Unsere Wiesen sind die Futtergrundlage für unsere Weiderinder. Das Grünland wurde die letzten Jahrzehnte stark verdrängt. Wir nutzen die Flächen um hochwertiges Raufutter zu produzieren. Auf der artenreichen Weide gefällt es nicht nur unseren  Rindern, sondern auch unzähligen Kleinstlebewesen und Nützlingen. 

Ackerbau

Auf unseren Äckern wachsen Kartoffeln, Rotebeete und in Wechselkulturen diverse Getreidesorten. Auch hier achten wir durch überlegte Fruchtfolgen und gezielte organische Düngung zum Erhalt und Aufbau eines fruchtbaren Bodens.

Kartoffelanbau

Wir bauen unsere persönlichen Lieblingssorten an: 
 

Ditta (festkochend)
Eine feste, gelbfleischige und schmackhafte Kartoffel die beim Kochen und Backen in Form bleibt.
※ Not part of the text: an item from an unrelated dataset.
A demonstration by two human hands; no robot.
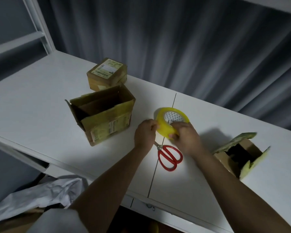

Eignet sich für Kartoffelsalat, Bratkartoffeln, Reibekuchen, Kartoffelgratin oder Ofenkartoffeln.

 

Quarta (vorwiegend festkochend)
Eine feinwürzige Kartoffel mit dünner Schale, gelbfleischig. Eignet sich für Kartoffelpüree, Kartoffelstampf, Wedges, oder Suppen.